▸ **Task directions**:
Retype the whole listing exactly. Leave out pictures.
START Data provided
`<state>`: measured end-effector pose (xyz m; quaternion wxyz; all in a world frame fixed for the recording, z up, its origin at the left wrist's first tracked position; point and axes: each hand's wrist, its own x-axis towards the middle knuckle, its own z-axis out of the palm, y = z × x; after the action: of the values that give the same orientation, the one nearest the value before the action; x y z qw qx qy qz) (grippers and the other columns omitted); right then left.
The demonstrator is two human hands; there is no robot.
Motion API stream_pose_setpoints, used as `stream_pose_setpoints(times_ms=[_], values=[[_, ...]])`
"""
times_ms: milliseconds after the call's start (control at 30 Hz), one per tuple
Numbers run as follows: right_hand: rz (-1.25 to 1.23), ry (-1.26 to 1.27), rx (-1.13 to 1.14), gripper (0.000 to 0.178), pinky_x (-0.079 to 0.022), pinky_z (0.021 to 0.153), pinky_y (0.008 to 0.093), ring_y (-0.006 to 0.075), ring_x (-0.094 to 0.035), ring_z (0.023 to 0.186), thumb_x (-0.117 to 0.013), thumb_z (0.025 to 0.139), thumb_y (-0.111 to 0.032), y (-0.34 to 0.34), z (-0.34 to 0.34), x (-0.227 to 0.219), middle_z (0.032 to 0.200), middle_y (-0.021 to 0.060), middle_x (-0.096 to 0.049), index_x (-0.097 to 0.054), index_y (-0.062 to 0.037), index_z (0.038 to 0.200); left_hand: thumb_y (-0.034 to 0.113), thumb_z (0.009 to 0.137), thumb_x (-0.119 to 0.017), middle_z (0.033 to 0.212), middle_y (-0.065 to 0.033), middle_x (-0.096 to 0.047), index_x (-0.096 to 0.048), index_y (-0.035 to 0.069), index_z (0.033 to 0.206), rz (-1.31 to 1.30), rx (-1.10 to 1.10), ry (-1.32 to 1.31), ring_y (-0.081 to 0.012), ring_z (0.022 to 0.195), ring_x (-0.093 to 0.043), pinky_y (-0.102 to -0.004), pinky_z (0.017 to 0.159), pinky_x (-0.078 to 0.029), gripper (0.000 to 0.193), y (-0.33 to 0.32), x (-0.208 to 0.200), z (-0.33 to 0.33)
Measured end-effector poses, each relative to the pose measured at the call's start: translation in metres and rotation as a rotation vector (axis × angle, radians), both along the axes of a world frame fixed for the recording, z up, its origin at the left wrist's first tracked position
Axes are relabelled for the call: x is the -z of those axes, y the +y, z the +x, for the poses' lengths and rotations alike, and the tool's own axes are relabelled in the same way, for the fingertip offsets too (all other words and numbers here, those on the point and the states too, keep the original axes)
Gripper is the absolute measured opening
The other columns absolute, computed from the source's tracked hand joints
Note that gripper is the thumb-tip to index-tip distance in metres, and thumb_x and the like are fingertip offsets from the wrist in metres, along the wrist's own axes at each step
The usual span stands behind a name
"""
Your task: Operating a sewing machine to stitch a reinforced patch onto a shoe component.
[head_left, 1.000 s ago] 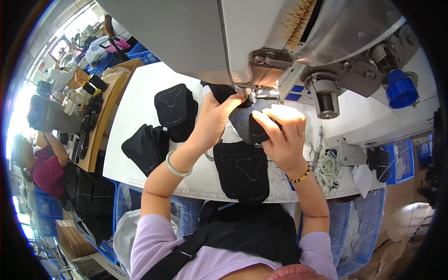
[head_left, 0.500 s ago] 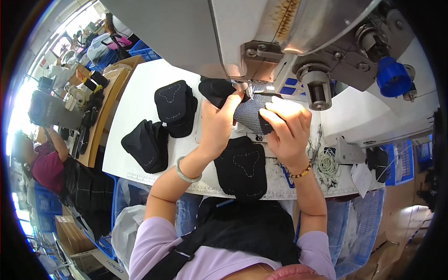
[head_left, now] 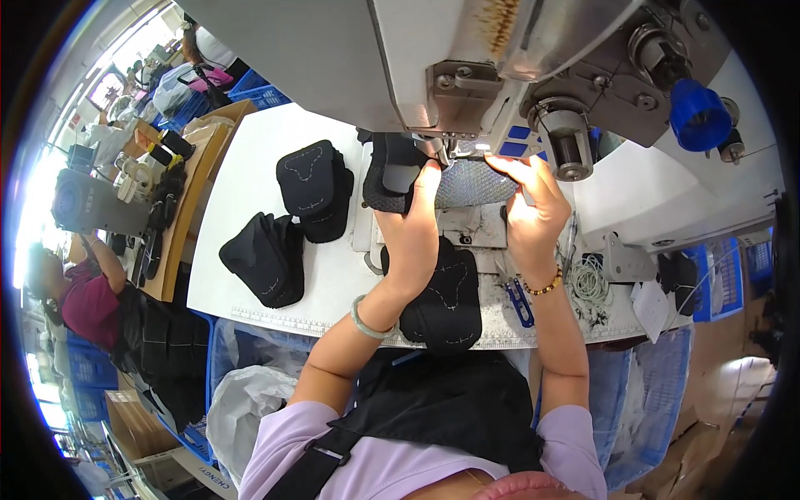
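Observation:
A black and grey textured fabric piece stretches under the needle area of a sewing machine. My left hand grips its left part, thumb on top close to the presser foot, beside a folded black section. At the other end my right hand pinches the far right edge between thumb and fingers. Below my hands, near the table's front edge, lies a stack of black fabric pieces with white stitched outlines. Two more black stacks, an upper one and a lower one, rest to the left.
Blue thread snips and a coil of pale cord lie right of my right wrist on the white table. Blue crates with plastic liners stand below the front edge. A co-worker sits at far left.
The fabric has been turned and spread out sideways under the needle. My left hand has shifted right and lower, and my right hand now pinches the far corner.

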<state>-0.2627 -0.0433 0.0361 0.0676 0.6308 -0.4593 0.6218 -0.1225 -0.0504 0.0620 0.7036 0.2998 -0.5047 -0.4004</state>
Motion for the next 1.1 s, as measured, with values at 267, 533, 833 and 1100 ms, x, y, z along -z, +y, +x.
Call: stream_pose_setpoints(times_ms=[267,533,833,1100], values=[[0.041,-0.051,-0.019,0.025,-0.051,0.076,0.0282,0.0243,-0.063,0.09,-0.062,0.064,0.017,-0.007,-0.006,0.004,0.105,0.0161,-0.065,-0.063,0.0034,0.085,0.036,0.092,-0.049,0.096,-0.0075,-0.065,-0.062,-0.002,0.104,0.257,0.453,0.167,-0.018,0.089,-0.061,-0.0321,0.076,-0.047,0.041,-0.015,0.017,0.049],[-0.034,-0.106,-0.003,0.027,-0.049,0.079,0.03,0.0245,-0.061,0.092,-0.06,0.069,0.016,-0.009,-0.004,0.008,0.108,0.0135,-0.062,-0.061,0.0019,0.093,0.013,0.082,-0.066,0.093,-0.0128,-0.063,-0.058,-0.001,0.096,0.621,0.584,0.08,-0.0169,0.078,-0.066,-0.0249,0.066,-0.057,0.021,-0.047,-0.016,0.05],[-0.239,0.061,0.152,0.035,-0.045,0.079,0.0334,0.025,-0.053,0.094,-0.061,0.07,0.011,-0.001,-0.003,0.013,0.103,0.01,-0.055,-0.059,-0.0029,0.102,0.007,0.085,-0.061,0.098,-0.0099,-0.064,-0.061,-0.006,0.102,0.498,0.543,0.122,-0.0138,0.086,-0.063,-0.0272,0.078,-0.051,0.021,-0.029,-0.009,0.047],[-0.35,0.377,0.103,0.036,-0.043,0.085,0.0352,0.0239,-0.057,0.098,-0.066,0.065,0.0,0.006,0.011,0.012,0.102,0.0026,-0.055,-0.062,-0.0131,0.098,0.007,0.086,-0.058,0.088,-0.0008,-0.062,-0.064,0.0,0.094,0.166,0.305,0.073,-0.0071,0.079,-0.056,-0.0206,0.072,-0.044,0.012,-0.01,0.004,0.028]])
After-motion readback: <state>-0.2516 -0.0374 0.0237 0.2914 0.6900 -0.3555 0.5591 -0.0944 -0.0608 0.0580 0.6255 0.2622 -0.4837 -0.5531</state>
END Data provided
▸ **Exercise result**:
`<state>`: measured end-effector pose (xyz m; quaternion wxyz; all in a world frame fixed for the recording, z up, its origin at the left wrist's first tracked position; point and axes: each hand's wrist, its own x-axis towards the middle knuckle, its own z-axis out of the palm, y = z × x; after the action: of the values that give the same orientation, the one nearest the value before the action; x y z qw qx qy qz) (grippers and the other columns omitted); right then left.
The demonstrator is two human hands; there is no robot.
Motion API stream_pose_setpoints, used as `stream_pose_setpoints(times_ms=[_], values=[[_, ...]])`
"""
times_ms: milliseconds after the call's start (control at 30 Hz), one per tuple
Numbers run as follows: right_hand: rz (-1.25 to 1.23), ry (-1.26 to 1.27), rx (-1.13 to 1.14), gripper (0.000 to 0.178), pinky_x (-0.079 to 0.022), pinky_z (0.021 to 0.153), pinky_y (0.008 to 0.093), ring_y (-0.006 to 0.075), ring_x (-0.094 to 0.035), ring_z (0.023 to 0.186), thumb_x (-0.117 to 0.013), thumb_z (0.025 to 0.139), thumb_y (-0.111 to 0.032), y (-0.34 to 0.34), z (-0.34 to 0.34), x (-0.227 to 0.219), middle_z (0.032 to 0.200), middle_y (-0.021 to 0.060), middle_x (-0.096 to 0.049), index_x (-0.097 to 0.054), index_y (-0.062 to 0.037), index_z (0.038 to 0.200); left_hand: thumb_y (-0.034 to 0.113), thumb_z (0.009 to 0.137), thumb_x (-0.119 to 0.017), middle_z (0.033 to 0.212), middle_y (-0.065 to 0.033), middle_x (-0.096 to 0.047), index_x (-0.096 to 0.048), index_y (-0.035 to 0.069), index_z (0.033 to 0.206), rz (-1.31 to 1.30), rx (-1.10 to 1.10), ry (-1.32 to 1.31), ring_y (-0.081 to 0.012), ring_z (0.022 to 0.195), ring_x (-0.093 to 0.043), pinky_y (-0.102 to -0.004), pinky_z (0.017 to 0.159), pinky_x (-0.078 to 0.029), gripper (0.000 to 0.193), y (-0.33 to 0.32), x (-0.208 to 0.200), z (-0.33 to 0.33)
Measured end-effector poses, each relative to the pose measured at the call's start: translation in metres and rotation as a rotation vector (axis × angle, radians), both along the axes of a world frame fixed for the recording, z up, its origin at the left wrist's first tracked position
Axes are relabelled for the call: x is the -z of those axes, y the +y, z the +x, for the poses' lengths and rotations alike, and the tool's own axes are relabelled in the same way, for the fingertip offsets too (all other words and numbers here, those on the point and the states too, keep the original axes)
Gripper is the absolute measured opening
The other columns absolute, computed from the source's tracked hand joints
Note that gripper is the thumb-tip to index-tip distance in metres, and thumb_x and the like are fingertip offsets from the wrist in metres, along the wrist's own axes at each step
The usual span stands behind a name
"""
Your task: Operating a sewing machine to stitch a reinforced patch onto a shoe component.
[head_left, 1.000 s ago] 
[head_left, 0.500 s ago] 
[head_left, now] 
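Observation:
A black and grey textured fabric piece stretches under the needle area of a sewing machine. My left hand grips its left part, thumb on top close to the presser foot, beside a folded black section. At the other end my right hand pinches the far right edge between thumb and fingers. Below my hands, near the table's front edge, lies a stack of black fabric pieces with white stitched outlines. Two more black stacks, an upper one and a lower one, rest to the left.
Blue thread snips and a coil of pale cord lie right of my right wrist on the white table. Blue crates with plastic liners stand below the front edge. A co-worker sits at far left.
The fabric has been turned and spread out sideways under the needle. My left hand has shifted right and lower, and my right hand now pinches the far corner.
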
<state>-0.2627 -0.0433 0.0361 0.0676 0.6308 -0.4593 0.6218 -0.1225 -0.0504 0.0620 0.7036 0.2998 -0.5047 -0.4004</state>
Motion for the next 1.1 s, as measured, with values at 267, 533, 833 and 1100 ms, x, y, z along -z, +y, +x.
Call: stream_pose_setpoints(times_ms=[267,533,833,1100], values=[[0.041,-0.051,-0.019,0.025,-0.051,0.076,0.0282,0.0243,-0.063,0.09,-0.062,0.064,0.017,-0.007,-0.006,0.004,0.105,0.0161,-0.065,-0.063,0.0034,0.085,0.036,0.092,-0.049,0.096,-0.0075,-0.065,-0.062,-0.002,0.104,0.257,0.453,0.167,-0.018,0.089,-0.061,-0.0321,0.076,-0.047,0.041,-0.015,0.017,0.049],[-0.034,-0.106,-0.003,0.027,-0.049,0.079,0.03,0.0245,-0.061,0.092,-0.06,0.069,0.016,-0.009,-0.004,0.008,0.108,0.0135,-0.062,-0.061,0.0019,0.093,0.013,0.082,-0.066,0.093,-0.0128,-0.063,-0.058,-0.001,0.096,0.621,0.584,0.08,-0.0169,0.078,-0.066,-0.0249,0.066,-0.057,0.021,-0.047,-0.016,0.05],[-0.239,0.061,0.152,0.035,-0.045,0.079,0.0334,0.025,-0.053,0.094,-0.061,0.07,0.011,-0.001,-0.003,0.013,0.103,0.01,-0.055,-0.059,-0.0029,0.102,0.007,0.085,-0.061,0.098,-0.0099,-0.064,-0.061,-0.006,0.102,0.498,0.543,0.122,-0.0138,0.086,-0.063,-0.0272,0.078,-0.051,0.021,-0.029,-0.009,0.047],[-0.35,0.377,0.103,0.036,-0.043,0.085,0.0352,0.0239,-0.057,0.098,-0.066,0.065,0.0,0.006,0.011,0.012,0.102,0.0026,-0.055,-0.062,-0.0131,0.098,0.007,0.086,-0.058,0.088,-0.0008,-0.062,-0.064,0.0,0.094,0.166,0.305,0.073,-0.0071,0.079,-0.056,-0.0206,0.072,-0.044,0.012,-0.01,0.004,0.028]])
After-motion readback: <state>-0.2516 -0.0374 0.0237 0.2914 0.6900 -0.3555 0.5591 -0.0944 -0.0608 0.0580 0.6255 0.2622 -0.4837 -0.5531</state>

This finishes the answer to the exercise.